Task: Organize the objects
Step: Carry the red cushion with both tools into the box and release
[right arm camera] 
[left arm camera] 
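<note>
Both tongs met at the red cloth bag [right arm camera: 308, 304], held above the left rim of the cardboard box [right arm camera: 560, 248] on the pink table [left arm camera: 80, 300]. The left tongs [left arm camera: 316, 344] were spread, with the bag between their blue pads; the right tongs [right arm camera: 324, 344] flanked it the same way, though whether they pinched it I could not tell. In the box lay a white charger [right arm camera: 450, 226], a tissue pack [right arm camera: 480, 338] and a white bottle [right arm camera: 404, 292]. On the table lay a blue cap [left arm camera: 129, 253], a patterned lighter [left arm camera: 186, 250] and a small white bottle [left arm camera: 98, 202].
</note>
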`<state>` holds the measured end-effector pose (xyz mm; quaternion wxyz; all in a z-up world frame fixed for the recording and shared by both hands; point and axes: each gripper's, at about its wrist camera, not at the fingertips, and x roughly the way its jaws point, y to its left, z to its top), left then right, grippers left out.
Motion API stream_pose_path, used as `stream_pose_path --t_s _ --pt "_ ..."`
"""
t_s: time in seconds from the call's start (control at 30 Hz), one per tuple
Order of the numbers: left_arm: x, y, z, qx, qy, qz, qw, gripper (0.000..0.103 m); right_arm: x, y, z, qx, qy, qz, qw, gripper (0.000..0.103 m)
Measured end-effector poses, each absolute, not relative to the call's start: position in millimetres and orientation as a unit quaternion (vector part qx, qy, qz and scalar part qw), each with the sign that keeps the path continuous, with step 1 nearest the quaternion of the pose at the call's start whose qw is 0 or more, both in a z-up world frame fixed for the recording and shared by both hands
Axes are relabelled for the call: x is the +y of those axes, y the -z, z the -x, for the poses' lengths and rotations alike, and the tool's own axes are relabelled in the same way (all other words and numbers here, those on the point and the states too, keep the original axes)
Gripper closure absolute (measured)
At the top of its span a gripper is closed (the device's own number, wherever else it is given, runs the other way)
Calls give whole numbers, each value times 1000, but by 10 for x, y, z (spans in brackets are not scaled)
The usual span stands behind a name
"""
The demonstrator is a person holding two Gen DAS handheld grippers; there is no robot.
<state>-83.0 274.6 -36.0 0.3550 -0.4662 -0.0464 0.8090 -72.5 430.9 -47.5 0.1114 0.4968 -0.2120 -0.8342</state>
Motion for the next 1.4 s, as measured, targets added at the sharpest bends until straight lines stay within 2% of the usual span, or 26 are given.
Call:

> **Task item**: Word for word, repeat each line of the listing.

> **Result of the task**:
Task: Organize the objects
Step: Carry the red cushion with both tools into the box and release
[right arm camera] 
[left arm camera] 
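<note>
Both tongs met at the red cloth bag [right arm camera: 308, 304], held above the left rim of the cardboard box [right arm camera: 560, 248] on the pink table [left arm camera: 80, 300]. The left tongs [left arm camera: 316, 344] were spread, with the bag between their blue pads; the right tongs [right arm camera: 324, 344] flanked it the same way, though whether they pinched it I could not tell. In the box lay a white charger [right arm camera: 450, 226], a tissue pack [right arm camera: 480, 338] and a white bottle [right arm camera: 404, 292]. On the table lay a blue cap [left arm camera: 129, 253], a patterned lighter [left arm camera: 186, 250] and a small white bottle [left arm camera: 98, 202].
</note>
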`<state>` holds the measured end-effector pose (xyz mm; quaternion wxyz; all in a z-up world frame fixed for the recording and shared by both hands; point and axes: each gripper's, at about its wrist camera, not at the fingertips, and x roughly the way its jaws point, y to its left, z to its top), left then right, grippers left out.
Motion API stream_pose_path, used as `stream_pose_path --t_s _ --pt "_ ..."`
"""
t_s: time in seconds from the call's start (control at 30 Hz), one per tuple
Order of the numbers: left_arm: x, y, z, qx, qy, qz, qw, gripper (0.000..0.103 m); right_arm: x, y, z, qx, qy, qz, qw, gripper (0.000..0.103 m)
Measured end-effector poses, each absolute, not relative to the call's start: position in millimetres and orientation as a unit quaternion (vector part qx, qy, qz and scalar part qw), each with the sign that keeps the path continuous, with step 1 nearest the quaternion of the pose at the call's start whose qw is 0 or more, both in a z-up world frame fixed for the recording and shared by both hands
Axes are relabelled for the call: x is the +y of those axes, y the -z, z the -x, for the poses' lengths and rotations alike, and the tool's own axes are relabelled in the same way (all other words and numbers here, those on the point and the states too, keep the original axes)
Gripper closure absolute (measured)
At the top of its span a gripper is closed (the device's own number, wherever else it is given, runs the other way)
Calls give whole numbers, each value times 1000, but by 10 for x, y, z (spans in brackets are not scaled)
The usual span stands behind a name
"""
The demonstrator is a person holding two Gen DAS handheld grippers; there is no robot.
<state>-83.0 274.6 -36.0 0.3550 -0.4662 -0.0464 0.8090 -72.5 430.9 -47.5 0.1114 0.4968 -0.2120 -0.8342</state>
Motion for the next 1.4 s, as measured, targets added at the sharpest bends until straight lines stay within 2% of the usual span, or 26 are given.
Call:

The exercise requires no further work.